Exercise details:
All lines of the entries with "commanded" in them must be listed.

Records supplied:
■ ■ ■ ■ ■ ■ ■

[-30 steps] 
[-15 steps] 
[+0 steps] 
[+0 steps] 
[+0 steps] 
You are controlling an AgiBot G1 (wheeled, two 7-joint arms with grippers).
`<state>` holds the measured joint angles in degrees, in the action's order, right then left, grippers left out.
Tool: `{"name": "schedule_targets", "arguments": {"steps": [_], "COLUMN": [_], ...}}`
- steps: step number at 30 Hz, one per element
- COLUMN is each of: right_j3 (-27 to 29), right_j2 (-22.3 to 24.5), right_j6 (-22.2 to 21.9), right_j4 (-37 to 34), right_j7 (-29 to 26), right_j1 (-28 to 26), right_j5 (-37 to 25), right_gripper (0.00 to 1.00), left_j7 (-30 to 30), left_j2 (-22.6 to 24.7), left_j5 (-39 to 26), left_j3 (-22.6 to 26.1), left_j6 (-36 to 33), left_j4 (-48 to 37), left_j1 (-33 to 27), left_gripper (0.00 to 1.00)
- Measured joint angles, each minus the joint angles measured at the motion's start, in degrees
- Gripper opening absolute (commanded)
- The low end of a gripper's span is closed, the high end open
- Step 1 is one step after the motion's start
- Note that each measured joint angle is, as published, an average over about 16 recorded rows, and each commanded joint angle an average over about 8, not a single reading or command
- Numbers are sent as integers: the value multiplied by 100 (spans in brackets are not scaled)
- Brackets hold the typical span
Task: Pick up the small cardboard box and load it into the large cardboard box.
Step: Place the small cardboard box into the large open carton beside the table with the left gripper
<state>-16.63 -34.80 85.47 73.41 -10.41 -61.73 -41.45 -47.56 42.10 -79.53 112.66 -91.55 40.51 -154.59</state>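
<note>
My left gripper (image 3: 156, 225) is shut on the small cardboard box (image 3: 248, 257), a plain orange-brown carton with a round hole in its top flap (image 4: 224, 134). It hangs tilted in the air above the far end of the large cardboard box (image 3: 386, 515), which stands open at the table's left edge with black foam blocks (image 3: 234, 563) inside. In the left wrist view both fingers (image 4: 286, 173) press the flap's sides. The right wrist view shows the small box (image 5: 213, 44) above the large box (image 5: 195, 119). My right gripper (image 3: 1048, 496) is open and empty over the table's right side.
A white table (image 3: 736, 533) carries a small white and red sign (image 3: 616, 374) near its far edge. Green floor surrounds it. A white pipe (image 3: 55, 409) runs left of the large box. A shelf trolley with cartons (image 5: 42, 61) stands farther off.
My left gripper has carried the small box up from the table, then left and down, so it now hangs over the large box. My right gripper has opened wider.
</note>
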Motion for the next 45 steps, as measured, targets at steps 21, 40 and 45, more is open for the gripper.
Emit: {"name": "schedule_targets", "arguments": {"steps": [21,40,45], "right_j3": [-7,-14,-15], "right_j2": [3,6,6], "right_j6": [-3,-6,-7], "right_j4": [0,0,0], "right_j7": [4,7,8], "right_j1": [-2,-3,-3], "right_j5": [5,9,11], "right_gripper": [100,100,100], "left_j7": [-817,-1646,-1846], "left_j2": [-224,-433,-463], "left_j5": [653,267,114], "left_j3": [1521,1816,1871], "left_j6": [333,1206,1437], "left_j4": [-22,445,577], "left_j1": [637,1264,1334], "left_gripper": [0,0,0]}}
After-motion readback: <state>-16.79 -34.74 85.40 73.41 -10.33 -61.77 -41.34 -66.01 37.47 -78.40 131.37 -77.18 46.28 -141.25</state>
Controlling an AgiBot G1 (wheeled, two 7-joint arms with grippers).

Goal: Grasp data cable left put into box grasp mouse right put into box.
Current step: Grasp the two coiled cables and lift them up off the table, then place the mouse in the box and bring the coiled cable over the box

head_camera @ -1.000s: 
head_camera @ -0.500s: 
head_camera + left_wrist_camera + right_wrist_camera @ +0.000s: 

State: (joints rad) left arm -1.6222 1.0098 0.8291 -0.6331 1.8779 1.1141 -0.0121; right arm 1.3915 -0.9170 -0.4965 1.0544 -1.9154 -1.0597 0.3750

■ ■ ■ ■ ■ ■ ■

Answer box:
- Gripper opening absolute (commanded)
- Note that each measured joint angle is, as published, an average over about 16 recorded rows, and each commanded joint angle an average over about 8, not a single reading or command

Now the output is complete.